Dáil debates

Wednesday, 8 June 2016

Ceisteanna - Questions (Resumed)

Cabinet Committees

5:15 pm

Photo of Micheál MartinMicheál Martin (Cork South Central, Fianna Fail) | Oireachtas source

I take it that approximately ten or 11 Cabinet committees have been established. Could the Taoiseach indicate whether that is more than was the case in the previous Government and by how many?

The Government's response has been to establish a Cabinet sub-committee for the arts, Irish and the Gaeltacht because it has been rightly stung by the very sharp reaction from the arts community to what it sees as a consistent relegation and downgrading of the arts in public policy and Government policy in recent years, culminating in the formation of a very broad-ranging Department covering regional and rural affairs, the arts and the Gaeltacht. The arts community further sensed that represented a yet greater diminution of the arts. The idea of an arts, Irish and Gaeltacht sub-committee is clearly a response to that. I welcome that in itself but it is a long way short of giving proper executive authority at ministerial level for the arts. It is only a number of years ago that the arts had its own Department and portfolio. That was something we celebrated as a country. It was also something that had an impact on public policy itself. It is fair to say that the arts today has a lower status in Government than at any time in more than three decades.

I mentioned the fact that previously the arts had a Minister at senior level but now it is in a Department that is swamped by significant other duties in a wide range of areas. The arts has been ignored at junior ministerial level. Tens of thousands work in the arts sector, which is of extreme importance in terms of our values as a society. It is also economically important. I recall that at the first Global Irish Economic Forum in Farmleigh, all of the Irish CEOs who came from all over the world said that the one distinctive and distinguishing feature of Ireland was the arts and literature in terms of opening doors for trade, business and for the economy. The Taoiseach must give the arts significant, direct ministerial representation in government. It was a very serious omission and the Government is running to catch up now in terms of responding to the real sense of neglect that is felt. It is not just about structures of Government, because in terms of arts policy in recent years and the centrality of the arts, there is a real sense that the arts have been left behind.

In the context of the Cabinet sub-committee on health, it is difficult to understand what the health committee of the previous Cabinet did.

It presided over an overarching policy strategic objective and, at the end of five years, was obliged to admit defeat and state it did not really know what it was about for five years.
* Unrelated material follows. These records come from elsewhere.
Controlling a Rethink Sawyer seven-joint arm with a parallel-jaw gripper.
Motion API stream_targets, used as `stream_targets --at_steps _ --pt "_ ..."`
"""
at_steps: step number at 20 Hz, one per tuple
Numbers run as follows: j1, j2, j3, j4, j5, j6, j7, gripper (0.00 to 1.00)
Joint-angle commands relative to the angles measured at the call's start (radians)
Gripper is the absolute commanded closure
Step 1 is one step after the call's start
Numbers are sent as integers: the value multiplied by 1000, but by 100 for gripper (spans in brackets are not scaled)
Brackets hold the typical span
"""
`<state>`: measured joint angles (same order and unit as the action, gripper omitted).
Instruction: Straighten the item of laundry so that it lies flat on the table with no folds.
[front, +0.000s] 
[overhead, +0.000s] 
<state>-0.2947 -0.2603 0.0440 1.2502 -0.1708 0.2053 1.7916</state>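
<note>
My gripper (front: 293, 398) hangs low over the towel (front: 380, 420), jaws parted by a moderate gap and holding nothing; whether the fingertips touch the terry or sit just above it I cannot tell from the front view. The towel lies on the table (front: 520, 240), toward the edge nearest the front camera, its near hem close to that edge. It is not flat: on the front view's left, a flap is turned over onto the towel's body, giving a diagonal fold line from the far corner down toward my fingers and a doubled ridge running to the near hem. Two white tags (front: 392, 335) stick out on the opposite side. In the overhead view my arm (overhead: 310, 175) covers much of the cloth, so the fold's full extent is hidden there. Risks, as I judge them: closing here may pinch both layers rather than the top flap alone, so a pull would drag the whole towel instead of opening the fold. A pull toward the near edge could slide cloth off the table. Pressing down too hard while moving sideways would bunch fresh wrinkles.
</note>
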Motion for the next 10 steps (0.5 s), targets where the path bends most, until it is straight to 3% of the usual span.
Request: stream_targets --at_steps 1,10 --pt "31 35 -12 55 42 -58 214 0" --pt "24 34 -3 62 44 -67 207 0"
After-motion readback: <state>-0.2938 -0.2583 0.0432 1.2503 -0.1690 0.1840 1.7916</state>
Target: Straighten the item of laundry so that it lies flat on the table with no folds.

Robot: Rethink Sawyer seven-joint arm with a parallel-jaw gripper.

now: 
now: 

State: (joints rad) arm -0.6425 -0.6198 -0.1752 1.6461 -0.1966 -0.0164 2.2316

It was called universal health insurance and at the end of the five years, the Cabinet sub-committee on health was obliged to admit it did not know what it was talking about and did not have a clue regarding universal health insurance. It was an abject failure and it dispensed with the policy.

In many ways, the previous Cabinet sub-committee was a work of art in itself in avoiding action on delivering in any meaningful way the Government's programme for health as laid out in the programme for Government. One hopes the newly formed Cabinet sub-committee on health will have a far more energetic and proactive content to its work. The Taoiseach may recall the Government published a White Paper on health insurance, which went through the previous Cabinet sub-committee on health. Can he indicate whether that White Paper on health insurance still is or remains official policy? Alternatively, has it essentially being ditched and is the Government going back to the drawing board?

Three years ago, the Taoiseach announced he was taking over direct responsibility for health. He made that announcement here in a ringing declaration during Leaders' Questions on one occasion.